§ WORK TO COMPLETE
Whenever a line in the data holds the string "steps", pull that line out.
*** Opening RAW DATA ***
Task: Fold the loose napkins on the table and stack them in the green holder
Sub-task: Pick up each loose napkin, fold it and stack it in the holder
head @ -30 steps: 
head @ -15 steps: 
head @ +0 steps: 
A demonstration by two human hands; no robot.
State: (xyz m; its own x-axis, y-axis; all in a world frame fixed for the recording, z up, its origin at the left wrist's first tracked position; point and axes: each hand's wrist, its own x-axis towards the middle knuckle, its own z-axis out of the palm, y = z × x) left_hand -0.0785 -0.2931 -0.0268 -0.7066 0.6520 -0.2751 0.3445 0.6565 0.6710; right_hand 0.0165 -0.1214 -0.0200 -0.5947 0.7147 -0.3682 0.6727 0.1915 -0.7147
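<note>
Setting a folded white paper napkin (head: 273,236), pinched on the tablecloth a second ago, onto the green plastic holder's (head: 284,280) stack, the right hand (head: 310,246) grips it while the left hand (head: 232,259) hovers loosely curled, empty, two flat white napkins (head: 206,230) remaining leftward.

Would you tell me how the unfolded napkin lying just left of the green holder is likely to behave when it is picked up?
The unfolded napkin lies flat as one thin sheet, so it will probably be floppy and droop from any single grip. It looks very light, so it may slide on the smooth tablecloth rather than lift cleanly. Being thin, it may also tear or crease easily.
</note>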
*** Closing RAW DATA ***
§ TASK SOLUTION
head @ -30 steps: 
head @ -15 steps: 
head @ +0 steps: 

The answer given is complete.